Review: Stargirl Season 1 – Episodes 1-3
[Editor’s Note: This review may contain spoilers]
Directed by: Glen Winter, Greg Beeman, Michael Nankin
Written by: Geoff Johns, Colleen McGuinness
Starring: Brec Bassinger, Luke Wilson, Amy Smart, Trae Romano, Yvette Monreal, Cameron Gellman, Anjelika Washington, Jake Austin Walker, Meg DeLacy, Hunter Sansone and Christopher James Baker
Reviewed by: Eric Joseph
Three episodes were provided prior to broadcast.
Once again, DC Universe shines the spotlight on a character or characters we weren’t expecting to headline a TV series. This time, it’s Stargirl, who’s played by Brec Bassinger. Actually, The CW will re-air episodes on the day following their DC Universe debut (more on that later), thereby broadening the audience for this one.
Basically, we follow young Courtney Whitmore as she and her family move to a new town. Not long after arriving, she harnesses the power of the Cosmic Staff, and the requisite superhero adventures commence. Rest assured this is not “The Justice Society of America and Stargirl” as much of the internet has been wrongfully assuming – although the JSA does provide the backbone for the overall story as you will eventually see.
Seeing as how this show focuses on a high school student who also happens to be a burgeoning superhero, a dynamic such as the one shared between Courtney and Pat Dugan (Luke Wilson) can really make or break the whole thing. Fortunately, Bassinger and Wilson work extraordinarily well together as both stepfather and stepdaughter, and mentor and mentee. This is by far the most family friendly of any DC Universe series produced to date, and I can see this relationship resonating with viewers far and wide.
Even after viewing three episodes, I can’t speak too much to Bassinger’s chemistry with the rest of the cast. There are several kids she meets at school that will no doubt play larger roles going forward, but they weren’t fleshed out enough for me to forge attachments to early on. Then again, I think the inaugural season was intentionally structured this way, lest the producers jump the gun and fall into that “JSA and Stargirl” trapping mentioned earlier.
Getting back to the subject of being family friendly, I couldn’t help feeling there’s a sense of optimism and wonder not unlike that displayed by Smallville back in its day. If you were a fan of young Clark Kent’s exploits, then you may feel right at home here.

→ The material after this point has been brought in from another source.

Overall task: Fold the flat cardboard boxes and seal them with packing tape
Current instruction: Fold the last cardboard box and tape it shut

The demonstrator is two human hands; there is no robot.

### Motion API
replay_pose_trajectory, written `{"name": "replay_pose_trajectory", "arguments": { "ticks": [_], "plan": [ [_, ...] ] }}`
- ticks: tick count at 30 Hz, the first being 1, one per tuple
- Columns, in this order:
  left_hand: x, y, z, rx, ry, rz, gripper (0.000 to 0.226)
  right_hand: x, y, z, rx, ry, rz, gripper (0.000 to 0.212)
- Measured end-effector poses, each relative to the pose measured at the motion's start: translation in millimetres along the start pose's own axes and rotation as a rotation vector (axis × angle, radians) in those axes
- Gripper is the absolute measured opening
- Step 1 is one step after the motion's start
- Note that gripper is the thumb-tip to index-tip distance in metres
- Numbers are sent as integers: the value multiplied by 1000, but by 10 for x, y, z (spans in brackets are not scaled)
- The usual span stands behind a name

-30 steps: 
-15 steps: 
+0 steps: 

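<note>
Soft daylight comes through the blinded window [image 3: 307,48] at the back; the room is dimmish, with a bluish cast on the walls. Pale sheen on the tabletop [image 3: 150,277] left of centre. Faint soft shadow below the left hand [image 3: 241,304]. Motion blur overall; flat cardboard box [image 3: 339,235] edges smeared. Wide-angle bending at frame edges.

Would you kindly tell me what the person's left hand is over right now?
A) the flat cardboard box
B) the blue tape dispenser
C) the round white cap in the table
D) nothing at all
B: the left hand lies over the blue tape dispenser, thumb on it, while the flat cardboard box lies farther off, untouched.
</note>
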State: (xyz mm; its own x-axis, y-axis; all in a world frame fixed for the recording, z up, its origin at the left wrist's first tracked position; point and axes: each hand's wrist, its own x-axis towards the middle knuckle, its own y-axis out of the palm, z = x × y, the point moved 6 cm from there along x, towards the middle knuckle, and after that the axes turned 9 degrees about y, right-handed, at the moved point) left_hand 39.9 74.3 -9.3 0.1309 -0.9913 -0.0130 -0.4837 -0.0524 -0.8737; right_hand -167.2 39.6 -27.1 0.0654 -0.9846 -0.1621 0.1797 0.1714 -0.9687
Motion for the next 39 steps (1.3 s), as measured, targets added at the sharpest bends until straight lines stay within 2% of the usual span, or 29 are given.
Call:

When it comes to overall presentation, the cinematography is a notch above anything else on The CW, as we’re used to seeing DC Universe shows being shot like they’re feature films. Visual effects, however, aren’t flawless, yet they still trounce most of what the Arrowverse has had to offer this season, barring maybe “Crisis on Infinite Earths.” Really, I can’t be the only one who’s thought The CW has decreased the budget allotted to the once glorious Arrowverse.
And, of course, superhero stories would be nothing without their villains. In this instance, Icicle stole the show, at least in my view. Once you see him and action and begin to understand his motivation, you may find yourself agreeing with me. Oh yeah, we also get an actual comic book accurate version of Solomon Grundy in a live action production, so that was definitely cool to see.
Though it kind of pains me to say it, much of what’s presented in Stargirl‘s first two episodes is nothing new. We’ve all seen superhero origin stories ad nauseam – especially those involving characters still attending high school – and you’re most definitely going to get that “been there, done that” feeling. I’m just hoping this doesn’t turn off too many potential fans, because this show gets better the more it stretches on.
However, we live in a world wherein most viewers who watch TV shows on a week-to-week basis may tune out after only one or two episodes if they don’t like what they see. If you don’t believe me, take a gander at Batwoman‘s declining Nielsen ratings which read similar to that of a stock market report from 1929. Stargirl has the potential to be a much better series than Batwoman, but I can’t personally guarantee everyone out there will stick around for the third episode, which is where I really had my interest piqued.
Something else that dawned on me was that of the longer running times for these episodes. Shows airing on streaming services can often clock in at nearly an hour per installment (Doom Patrol being a fine example), and Stargirl is no different. The first three episodes produced clock in at roughly 53, 51, and 44 minutes, respectively.
Now, you’re probably going to ask why I’m even bringing this up.
Well, shows airing on The CW boast an average runtime of 42 minutes – and that means a lot of material will have to be cut for particular episodes of Stargirl so that it may accommodate a prime time slot on the network, therefore DC Universe should probably be your first choice for consuming this piece of entertainment. It’s entirely possible that we could see the longer installments being presented with limited commercial interruption, but I don’t know if that’s the plan.
Like I said, you’re going to want to watch at least a handful of Stargirl episodes before making your own judgment. You may be hooked right out of the gate, but I think the third chapter is what will really draw in folks. I understand that not every debut season will be like that enjoyed by The Flash, though the DC Comics scholars amongst you will no doubt fangasm over the JSA stuff served up. We all need something to make us smile during this difficult time, and Courtney Whitmore just might be the gal to fill that role.